What needs to be done: Determine the number of lines in the entries below in which the word "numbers" appears, and reply with that number only.

..............................

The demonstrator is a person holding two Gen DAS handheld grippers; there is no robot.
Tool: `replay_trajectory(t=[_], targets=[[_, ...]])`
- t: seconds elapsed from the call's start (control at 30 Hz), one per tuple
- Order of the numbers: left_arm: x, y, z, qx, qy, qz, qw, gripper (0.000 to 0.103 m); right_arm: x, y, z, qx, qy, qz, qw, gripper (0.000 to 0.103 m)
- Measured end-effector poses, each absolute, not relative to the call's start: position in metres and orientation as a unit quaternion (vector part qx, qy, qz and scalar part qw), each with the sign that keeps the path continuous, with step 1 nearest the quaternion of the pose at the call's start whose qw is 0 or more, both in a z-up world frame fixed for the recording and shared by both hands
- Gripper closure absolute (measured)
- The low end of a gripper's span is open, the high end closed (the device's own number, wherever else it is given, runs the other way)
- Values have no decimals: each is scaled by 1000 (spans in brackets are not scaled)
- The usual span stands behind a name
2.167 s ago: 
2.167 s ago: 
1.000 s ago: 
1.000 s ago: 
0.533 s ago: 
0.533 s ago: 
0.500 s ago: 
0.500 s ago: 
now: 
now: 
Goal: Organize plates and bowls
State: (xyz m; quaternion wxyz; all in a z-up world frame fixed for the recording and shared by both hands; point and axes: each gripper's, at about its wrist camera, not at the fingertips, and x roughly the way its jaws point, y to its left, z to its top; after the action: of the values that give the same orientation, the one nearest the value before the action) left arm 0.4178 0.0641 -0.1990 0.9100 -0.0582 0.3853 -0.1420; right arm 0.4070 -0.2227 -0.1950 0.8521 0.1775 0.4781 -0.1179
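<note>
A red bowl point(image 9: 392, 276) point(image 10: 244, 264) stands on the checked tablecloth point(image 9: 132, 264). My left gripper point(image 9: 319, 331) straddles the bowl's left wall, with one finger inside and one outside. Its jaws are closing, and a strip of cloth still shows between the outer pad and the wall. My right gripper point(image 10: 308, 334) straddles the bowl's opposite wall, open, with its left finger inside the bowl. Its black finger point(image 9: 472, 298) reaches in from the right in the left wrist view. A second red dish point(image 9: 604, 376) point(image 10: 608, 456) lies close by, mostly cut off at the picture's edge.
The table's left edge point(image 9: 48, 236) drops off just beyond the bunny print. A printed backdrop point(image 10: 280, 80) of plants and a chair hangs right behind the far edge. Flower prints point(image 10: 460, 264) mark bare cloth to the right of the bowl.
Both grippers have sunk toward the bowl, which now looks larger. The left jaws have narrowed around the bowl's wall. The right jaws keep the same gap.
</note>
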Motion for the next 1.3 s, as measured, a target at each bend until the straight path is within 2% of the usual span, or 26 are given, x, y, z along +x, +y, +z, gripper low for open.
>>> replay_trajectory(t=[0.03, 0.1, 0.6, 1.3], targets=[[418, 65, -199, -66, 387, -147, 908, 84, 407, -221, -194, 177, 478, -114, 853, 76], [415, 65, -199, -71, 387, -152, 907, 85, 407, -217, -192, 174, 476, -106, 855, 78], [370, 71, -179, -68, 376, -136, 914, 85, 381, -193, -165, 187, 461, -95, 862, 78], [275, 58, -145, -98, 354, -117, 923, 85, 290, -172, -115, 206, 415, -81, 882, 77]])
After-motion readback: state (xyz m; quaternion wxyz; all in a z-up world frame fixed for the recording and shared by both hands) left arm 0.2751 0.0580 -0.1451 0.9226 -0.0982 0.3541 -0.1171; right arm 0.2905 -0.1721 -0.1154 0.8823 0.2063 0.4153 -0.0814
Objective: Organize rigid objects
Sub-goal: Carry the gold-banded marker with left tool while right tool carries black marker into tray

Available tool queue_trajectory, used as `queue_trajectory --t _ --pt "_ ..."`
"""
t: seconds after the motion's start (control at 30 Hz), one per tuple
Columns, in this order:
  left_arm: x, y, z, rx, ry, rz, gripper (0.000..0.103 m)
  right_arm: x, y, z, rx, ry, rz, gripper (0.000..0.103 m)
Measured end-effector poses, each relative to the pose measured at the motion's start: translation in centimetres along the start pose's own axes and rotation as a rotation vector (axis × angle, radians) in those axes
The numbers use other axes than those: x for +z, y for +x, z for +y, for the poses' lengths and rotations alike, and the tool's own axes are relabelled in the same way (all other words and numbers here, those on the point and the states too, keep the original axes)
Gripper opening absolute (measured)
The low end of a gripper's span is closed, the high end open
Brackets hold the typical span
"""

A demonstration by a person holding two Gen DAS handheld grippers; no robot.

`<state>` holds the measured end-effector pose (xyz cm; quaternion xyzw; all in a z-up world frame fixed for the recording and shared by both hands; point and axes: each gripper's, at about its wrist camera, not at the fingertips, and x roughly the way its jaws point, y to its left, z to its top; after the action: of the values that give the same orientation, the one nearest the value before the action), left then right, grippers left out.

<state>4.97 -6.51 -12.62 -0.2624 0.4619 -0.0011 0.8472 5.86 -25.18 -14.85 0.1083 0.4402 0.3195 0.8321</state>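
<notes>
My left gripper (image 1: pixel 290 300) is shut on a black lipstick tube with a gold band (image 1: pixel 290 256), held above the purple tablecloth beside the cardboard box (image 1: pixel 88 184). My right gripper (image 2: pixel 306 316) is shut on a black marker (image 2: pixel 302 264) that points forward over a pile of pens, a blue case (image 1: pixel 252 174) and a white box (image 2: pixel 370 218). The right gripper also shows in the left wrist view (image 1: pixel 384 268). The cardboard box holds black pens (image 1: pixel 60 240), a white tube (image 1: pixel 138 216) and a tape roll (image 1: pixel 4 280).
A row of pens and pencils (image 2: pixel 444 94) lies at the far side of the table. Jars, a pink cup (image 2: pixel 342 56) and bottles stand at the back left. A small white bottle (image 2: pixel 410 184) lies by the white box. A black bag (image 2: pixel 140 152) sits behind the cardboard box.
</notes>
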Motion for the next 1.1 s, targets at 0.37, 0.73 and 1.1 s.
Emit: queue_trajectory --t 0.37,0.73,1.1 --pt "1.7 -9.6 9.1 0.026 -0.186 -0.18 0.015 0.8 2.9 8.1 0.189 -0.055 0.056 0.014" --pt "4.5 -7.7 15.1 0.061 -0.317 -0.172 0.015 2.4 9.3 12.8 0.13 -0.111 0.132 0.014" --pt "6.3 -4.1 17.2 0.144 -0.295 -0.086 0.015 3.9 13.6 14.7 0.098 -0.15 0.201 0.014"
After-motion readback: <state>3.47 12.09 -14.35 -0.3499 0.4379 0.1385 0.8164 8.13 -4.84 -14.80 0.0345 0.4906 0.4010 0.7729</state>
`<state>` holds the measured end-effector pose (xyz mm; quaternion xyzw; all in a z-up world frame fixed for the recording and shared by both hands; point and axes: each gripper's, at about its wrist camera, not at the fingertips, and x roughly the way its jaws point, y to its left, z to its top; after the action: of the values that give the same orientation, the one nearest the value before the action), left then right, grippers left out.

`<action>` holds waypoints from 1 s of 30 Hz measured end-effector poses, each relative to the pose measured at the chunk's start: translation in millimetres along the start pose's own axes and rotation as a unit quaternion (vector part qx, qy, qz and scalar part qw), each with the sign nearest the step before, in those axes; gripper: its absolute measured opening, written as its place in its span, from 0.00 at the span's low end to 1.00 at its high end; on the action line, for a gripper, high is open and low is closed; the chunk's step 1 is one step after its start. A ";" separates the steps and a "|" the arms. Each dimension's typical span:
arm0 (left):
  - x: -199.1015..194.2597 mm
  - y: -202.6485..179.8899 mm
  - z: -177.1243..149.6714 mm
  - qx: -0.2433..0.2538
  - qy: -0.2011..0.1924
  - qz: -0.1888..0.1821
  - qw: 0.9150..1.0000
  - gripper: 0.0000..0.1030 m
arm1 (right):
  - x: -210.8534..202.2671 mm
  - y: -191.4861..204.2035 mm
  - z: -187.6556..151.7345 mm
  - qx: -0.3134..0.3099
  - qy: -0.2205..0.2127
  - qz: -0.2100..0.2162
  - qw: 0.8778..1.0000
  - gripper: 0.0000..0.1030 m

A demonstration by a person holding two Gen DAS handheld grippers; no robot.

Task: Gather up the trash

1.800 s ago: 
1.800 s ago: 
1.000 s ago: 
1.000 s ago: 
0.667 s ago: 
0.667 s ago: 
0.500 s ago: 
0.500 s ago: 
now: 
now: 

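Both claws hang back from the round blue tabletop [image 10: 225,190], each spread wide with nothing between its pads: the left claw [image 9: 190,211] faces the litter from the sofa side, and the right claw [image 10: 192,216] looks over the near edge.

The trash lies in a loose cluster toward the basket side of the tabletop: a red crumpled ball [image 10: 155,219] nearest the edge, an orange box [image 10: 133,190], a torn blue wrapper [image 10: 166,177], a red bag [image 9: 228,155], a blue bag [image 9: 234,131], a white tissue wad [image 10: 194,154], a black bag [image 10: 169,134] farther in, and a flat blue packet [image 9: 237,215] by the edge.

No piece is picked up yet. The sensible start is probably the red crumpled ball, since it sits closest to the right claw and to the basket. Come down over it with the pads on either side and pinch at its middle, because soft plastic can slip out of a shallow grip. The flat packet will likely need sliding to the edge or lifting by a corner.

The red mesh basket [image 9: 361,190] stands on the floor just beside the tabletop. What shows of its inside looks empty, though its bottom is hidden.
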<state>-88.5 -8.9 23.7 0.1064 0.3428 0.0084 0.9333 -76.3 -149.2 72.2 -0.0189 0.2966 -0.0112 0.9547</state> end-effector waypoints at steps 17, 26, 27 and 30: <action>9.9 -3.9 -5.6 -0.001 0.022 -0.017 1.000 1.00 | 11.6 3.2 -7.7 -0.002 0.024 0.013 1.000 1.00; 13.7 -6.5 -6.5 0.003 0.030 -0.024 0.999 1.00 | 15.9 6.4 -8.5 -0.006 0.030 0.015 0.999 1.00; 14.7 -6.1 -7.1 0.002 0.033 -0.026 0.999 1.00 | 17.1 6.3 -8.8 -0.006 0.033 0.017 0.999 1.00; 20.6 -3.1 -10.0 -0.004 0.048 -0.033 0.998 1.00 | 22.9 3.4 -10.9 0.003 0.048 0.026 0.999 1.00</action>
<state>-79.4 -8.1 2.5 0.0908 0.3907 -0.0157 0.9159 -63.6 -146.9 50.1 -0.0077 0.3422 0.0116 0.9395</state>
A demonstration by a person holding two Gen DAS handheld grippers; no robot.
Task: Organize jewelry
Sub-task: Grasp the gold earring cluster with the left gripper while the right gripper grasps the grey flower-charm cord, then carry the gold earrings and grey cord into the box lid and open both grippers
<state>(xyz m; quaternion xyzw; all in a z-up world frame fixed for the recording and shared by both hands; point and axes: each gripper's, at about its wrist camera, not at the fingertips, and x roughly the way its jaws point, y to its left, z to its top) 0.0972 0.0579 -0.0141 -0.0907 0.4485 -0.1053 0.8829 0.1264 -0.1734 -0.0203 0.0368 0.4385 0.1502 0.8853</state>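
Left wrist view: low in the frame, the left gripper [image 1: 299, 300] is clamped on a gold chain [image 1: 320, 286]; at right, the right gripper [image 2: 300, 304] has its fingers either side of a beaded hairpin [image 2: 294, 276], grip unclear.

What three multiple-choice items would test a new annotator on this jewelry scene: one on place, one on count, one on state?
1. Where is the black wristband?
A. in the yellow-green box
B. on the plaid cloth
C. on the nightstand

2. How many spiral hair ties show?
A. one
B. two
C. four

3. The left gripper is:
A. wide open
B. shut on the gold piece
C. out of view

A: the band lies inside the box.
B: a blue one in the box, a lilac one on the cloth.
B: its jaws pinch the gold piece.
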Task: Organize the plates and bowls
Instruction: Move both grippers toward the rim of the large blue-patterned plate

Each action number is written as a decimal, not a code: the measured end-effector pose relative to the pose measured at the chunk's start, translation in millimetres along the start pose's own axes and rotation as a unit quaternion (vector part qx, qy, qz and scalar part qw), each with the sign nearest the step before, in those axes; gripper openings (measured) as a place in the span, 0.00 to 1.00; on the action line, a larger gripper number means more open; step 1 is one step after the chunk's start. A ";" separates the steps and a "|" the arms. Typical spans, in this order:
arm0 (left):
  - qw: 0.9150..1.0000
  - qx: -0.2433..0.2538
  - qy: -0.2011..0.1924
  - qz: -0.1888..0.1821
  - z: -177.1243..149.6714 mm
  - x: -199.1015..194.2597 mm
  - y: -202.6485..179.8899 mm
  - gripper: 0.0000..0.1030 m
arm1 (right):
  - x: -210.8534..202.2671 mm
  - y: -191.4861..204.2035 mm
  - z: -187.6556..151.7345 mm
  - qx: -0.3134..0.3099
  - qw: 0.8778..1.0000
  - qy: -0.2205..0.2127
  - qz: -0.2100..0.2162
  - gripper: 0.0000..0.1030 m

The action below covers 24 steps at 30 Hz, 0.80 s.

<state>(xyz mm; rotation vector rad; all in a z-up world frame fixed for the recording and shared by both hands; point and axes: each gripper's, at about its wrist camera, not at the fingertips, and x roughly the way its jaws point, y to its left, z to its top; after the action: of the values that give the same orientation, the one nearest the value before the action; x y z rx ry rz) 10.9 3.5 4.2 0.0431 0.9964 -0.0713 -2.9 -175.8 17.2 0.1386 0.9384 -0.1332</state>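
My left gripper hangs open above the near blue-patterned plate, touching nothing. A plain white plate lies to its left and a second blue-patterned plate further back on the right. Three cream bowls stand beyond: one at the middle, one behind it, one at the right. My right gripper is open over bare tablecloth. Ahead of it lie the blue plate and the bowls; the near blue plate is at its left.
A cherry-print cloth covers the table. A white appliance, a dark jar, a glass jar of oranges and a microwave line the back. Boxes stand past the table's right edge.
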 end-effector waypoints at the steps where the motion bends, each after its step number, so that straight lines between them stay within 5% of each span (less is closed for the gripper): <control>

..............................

Task output: 2